[WHAT YOU ARE ASKED TO DO]: Only the lines from the one containing "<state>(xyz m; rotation" to the end of the material belong in your answer. Please copy them word for word.
COLLECTED MATERIAL section start
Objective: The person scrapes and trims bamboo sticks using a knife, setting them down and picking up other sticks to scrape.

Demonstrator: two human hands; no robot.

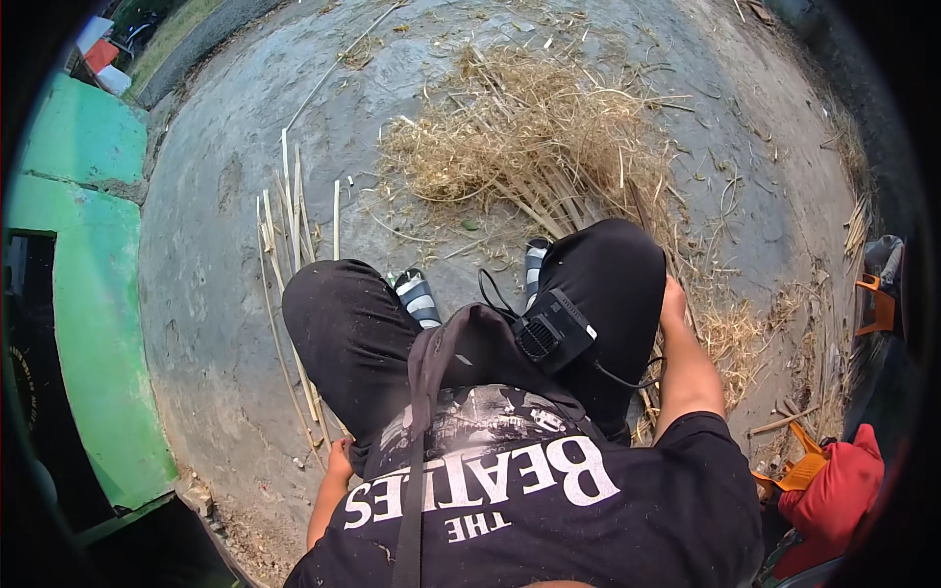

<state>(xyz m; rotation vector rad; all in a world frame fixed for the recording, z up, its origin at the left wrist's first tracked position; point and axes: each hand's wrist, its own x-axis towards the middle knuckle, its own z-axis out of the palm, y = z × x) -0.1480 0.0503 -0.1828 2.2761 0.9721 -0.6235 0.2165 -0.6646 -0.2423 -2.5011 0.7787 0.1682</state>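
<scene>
My left hand [340, 459] is low beside my left thigh, its fingers curled in and partly hidden by the dark trousers. Long pale split-wood or bamboo strips [295, 220] lie on the ground along that leg, their near ends close to this hand. Whether it grips one of them I cannot make out. My right hand [672, 302] hangs against the outer side of my right knee, with its fingers mostly hidden. Beyond that knee is a big heap of curly straw-coloured shavings [529, 127], with more pale strips [561, 201] sticking out of it.
A black box with a vent and cable [554, 331] rests on my right thigh. Grey concrete [235, 118] spreads ahead, bordered by a green wall [98, 294] on the left. At the right are orange-handled items [799, 465], a red cloth [843, 485] and scattered shavings [730, 338].
</scene>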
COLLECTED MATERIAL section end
[TASK RESPONSE]:
<state>(xyz m; rotation vector rad; all in a world frame fixed for the recording, z up, its origin at the left wrist's first tracked position; point and axes: each hand's wrist, its own x-axis towards the middle knuckle, its own z-axis out of the palm, y = z × x) -0.1480 0.0503 -0.1828 2.2761 0.9721 -0.6235 0.2165 -0.6646 -0.2423 -2.5011 0.7787 0.1682</state>
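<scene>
My left hand [340, 459] is low beside my left thigh, its fingers curled in and partly hidden by the dark trousers. Long pale split-wood or bamboo strips [295, 220] lie on the ground along that leg, their near ends close to this hand. Whether it grips one of them I cannot make out. My right hand [672, 302] hangs against the outer side of my right knee, with its fingers mostly hidden. Beyond that knee is a big heap of curly straw-coloured shavings [529, 127], with more pale strips [561, 201] sticking out of it.
A black box with a vent and cable [554, 331] rests on my right thigh. Grey concrete [235, 118] spreads ahead, bordered by a green wall [98, 294] on the left. At the right are orange-handled items [799, 465], a red cloth [843, 485] and scattered shavings [730, 338].
</scene>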

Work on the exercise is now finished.